Copy nothing from the entries below except the lines from the one containing "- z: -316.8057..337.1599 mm" through the one containing "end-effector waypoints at", and copy those exactly.

Dataset excerpts –
○ ○ ○ ○ ○

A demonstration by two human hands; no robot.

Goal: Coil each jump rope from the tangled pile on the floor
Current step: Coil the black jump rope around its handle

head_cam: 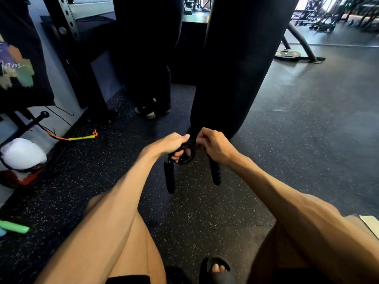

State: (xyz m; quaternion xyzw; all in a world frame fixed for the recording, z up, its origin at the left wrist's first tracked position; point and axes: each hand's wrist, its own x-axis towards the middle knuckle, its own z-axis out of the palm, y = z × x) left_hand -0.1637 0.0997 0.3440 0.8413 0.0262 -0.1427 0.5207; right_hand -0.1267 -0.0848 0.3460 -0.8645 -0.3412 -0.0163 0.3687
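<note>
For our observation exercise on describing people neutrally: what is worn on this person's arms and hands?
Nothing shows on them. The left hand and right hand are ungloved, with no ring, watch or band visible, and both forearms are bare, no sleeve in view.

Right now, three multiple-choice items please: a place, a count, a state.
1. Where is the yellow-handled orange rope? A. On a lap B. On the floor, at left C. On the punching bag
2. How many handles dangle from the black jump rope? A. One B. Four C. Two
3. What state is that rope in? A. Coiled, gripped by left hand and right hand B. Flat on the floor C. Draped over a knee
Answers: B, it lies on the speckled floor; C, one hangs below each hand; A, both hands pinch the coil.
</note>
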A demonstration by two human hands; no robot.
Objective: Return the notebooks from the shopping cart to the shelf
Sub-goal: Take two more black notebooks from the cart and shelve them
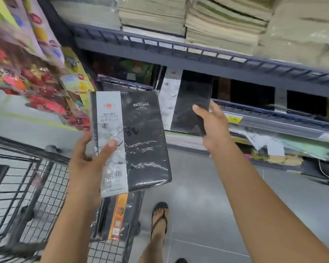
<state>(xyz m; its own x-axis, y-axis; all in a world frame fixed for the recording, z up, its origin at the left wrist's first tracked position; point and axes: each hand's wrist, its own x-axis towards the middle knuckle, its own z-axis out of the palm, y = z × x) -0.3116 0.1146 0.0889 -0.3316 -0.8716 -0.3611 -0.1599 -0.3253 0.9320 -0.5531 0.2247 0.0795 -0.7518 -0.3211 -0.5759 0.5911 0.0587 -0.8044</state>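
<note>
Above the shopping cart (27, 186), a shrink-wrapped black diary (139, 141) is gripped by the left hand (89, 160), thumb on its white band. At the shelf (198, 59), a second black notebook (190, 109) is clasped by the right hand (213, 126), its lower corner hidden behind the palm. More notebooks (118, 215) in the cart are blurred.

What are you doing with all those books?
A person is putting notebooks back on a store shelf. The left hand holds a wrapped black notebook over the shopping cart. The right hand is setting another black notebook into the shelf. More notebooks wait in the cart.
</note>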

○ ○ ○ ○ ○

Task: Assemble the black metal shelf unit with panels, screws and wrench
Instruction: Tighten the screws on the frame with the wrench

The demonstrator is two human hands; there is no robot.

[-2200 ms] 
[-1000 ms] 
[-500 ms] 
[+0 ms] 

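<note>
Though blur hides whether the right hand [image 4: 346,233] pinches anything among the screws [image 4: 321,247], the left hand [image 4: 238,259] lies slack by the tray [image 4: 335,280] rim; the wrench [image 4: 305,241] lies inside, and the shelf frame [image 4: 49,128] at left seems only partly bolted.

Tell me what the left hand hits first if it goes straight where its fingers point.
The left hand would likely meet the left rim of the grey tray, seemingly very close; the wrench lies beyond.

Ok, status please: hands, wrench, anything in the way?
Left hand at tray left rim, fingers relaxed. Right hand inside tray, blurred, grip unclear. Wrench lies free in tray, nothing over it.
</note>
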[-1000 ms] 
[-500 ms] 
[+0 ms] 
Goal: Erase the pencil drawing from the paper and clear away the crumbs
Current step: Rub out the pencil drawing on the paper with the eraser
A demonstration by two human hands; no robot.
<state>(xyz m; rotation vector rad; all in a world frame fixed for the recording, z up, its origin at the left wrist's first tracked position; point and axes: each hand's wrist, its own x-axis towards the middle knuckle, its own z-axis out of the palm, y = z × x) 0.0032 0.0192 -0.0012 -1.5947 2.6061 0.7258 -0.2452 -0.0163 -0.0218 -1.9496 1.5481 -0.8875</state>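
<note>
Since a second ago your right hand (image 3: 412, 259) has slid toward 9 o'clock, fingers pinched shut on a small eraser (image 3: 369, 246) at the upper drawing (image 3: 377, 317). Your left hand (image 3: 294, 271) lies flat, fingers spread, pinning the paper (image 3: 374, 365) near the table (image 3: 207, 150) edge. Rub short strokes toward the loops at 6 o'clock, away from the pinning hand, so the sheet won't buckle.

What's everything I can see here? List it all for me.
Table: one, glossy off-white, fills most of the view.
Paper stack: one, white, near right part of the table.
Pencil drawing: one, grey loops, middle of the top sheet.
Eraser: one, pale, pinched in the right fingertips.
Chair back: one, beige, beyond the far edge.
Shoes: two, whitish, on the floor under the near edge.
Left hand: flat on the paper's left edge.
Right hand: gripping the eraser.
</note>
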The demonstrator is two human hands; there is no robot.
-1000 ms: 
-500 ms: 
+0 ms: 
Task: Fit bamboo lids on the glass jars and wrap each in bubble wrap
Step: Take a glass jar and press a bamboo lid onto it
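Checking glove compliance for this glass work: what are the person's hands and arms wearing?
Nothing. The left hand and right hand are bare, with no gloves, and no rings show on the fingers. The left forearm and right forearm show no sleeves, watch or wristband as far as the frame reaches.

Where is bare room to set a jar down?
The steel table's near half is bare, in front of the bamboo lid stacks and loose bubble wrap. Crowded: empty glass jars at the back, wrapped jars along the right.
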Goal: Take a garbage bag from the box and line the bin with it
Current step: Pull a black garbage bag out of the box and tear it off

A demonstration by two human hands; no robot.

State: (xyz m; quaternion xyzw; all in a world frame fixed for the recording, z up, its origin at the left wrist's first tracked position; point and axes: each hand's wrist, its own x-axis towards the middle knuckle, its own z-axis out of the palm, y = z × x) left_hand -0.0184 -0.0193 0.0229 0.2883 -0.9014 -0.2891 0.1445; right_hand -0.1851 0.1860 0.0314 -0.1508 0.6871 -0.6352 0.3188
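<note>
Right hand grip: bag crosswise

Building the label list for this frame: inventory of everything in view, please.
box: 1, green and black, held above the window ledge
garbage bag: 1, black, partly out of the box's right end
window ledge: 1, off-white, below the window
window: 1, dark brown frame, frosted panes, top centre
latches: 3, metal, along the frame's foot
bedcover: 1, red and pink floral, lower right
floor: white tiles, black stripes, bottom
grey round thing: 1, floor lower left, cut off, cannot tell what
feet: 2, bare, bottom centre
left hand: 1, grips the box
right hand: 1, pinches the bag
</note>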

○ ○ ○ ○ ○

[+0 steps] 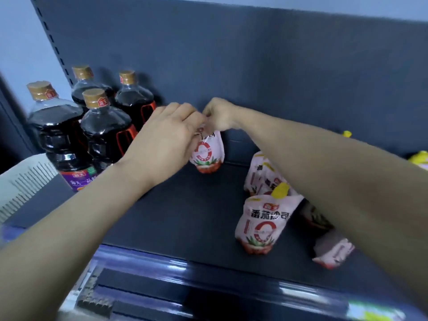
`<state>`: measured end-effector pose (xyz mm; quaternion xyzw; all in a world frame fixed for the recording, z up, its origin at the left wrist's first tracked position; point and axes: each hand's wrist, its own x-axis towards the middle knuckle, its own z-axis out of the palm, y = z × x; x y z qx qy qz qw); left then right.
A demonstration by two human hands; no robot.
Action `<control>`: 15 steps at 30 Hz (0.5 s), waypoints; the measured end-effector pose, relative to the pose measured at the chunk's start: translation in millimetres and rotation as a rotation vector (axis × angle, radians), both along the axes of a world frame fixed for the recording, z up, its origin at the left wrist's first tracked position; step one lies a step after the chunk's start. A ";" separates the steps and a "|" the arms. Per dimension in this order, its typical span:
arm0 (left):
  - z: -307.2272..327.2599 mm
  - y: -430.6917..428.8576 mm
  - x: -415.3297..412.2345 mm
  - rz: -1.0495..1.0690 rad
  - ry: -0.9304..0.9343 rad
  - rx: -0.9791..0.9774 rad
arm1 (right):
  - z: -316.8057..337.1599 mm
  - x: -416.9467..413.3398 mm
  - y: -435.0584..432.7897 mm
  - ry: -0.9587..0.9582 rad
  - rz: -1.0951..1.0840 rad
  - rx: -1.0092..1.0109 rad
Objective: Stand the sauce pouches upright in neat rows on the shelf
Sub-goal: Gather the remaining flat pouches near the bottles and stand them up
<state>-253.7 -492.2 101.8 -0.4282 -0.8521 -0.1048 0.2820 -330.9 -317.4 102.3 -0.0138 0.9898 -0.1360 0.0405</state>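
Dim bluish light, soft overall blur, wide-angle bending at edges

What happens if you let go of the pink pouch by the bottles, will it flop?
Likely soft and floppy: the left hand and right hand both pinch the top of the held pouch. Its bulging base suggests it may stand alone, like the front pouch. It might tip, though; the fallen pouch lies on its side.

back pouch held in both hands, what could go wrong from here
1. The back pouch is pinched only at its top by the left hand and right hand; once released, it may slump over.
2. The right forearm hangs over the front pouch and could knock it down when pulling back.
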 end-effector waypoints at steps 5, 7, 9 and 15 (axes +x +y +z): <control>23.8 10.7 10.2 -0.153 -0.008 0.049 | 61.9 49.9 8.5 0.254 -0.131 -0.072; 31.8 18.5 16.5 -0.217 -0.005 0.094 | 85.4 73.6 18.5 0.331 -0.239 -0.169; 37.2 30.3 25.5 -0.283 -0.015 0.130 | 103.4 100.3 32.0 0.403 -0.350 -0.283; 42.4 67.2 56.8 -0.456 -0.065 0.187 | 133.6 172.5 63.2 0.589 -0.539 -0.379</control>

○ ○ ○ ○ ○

Result of this exercise –
  - z: -316.8057..337.1599 mm
  - x: -416.9467..413.3398 mm
  - y: -435.0584..432.7897 mm
  - ry: -0.9587..0.9582 rad
  - rz: -1.0951..1.0840 rad
  - rx: -1.0092..1.0109 rad
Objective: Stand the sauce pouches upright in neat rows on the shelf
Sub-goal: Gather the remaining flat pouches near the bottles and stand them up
<state>-253.7 -492.2 101.8 -0.4282 -0.8521 -0.1048 0.2820 -330.9 -317.4 102.3 -0.0138 0.9898 -0.1360 0.0405</state>
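Dim bluish light, soft overall blur, wide-angle bending at edges

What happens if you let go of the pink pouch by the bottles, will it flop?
Likely soft and floppy: the left hand and right hand both pinch the top of the held pouch. Its bulging base suggests it may stand alone, like the front pouch. It might tip, though; the fallen pouch lies on its side.

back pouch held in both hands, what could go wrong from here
1. The back pouch is pinched only at its top by the left hand and right hand; once released, it may slump over.
2. The right forearm hangs over the front pouch and could knock it down when pulling back.
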 end-effector waypoints at steps 5, 7, 9 and 15 (axes +x +y +z): <control>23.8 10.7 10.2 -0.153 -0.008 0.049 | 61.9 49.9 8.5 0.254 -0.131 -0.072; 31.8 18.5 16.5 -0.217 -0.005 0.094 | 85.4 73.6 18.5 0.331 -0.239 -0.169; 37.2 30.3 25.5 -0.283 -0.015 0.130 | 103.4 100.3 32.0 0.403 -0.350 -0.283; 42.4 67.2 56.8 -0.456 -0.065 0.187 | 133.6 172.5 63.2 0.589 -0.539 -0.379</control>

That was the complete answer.